Published in the journal JAMA Network Open. Here is a link to the article.
Regenstrief Institute authors: Nicole Fowler, PhD, Malaz Boustani, M.D., MPH, Arthur Owora, PhD, Zina Ben Miled, PhD (affiliate scientist)
Abstract
Importance: There is a need for early and equitable detection of cognitive impairment among older adults.
Objective: To examine the prevalence of unrecognized cognitive impairment among older adults receiving primary care from federally qualified health centers (FQHCs).
Design, Setting, and Participants: This cross-sectional study was conducted at 5 FQHCs providing primary care in Indianapolis, Indiana, between 2021 and 2023. Participants were adults aged 65 years and older, without a diagnosis of mild cognitive impairment (MCI), dementia, or severe mental illness. Data analysis was performed from September 2023 to April 2024.
Main Outcomes and Measures: The primary outcome was a diagnosis of dementia or MCI, as determined by an interdisciplinary clinical team using data from structured patient and study partner interviews, medical record reviews, and a detailed cognitive assessment, including neuropsychological testing.
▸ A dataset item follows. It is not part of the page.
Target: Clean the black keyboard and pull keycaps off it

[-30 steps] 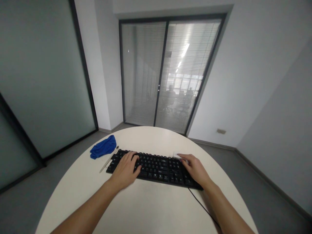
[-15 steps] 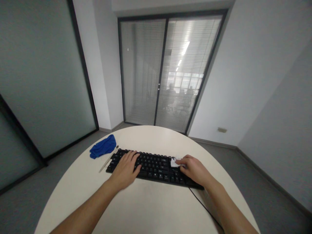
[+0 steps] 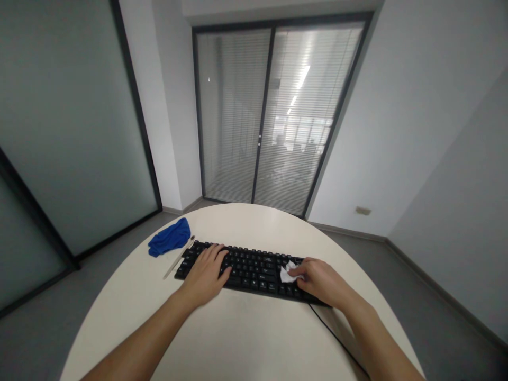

Differences between participants determined to have normal cognition, MCI, and dementia were assessed statistically using analysis of variance for continuous variables, χ2 or Fisher exact tests for categorical variables, or Fisher exact test alone when expected cell counts were 5 or less.
Results: A total of 844 eligible individuals were consecutively approached, 294 consented to participate, and 204 completed the study (mean [SD] age, 70.0 [5.1] years; 127 women [62.3%]). One hundred eight participants (52.9%) were African American, 5 (2.5%) were Hispanic, 199 (97.5%) were not Hispanic, and 90 (44.1%) were White. The mean (SD) duration of education was 13.1 (2.6) years, and the mean (SD) Area Deprivation Index score was 78.3 (19.9), indicating a high level of neighborhood disadvantage. In total, 127 patients (62.3%) met the diagnostic criteria for MCI, 25 (12.3%) had dementia, and 52 (25.5%) had no cognitive impairment. Compared with non-Hispanic White individuals and after adjusting for age, sex, and education level, African American individuals were more than twice as likely to have MCI or dementia (odds ratio, 2.73; 95% CI, 1.38-5.53; P = .02).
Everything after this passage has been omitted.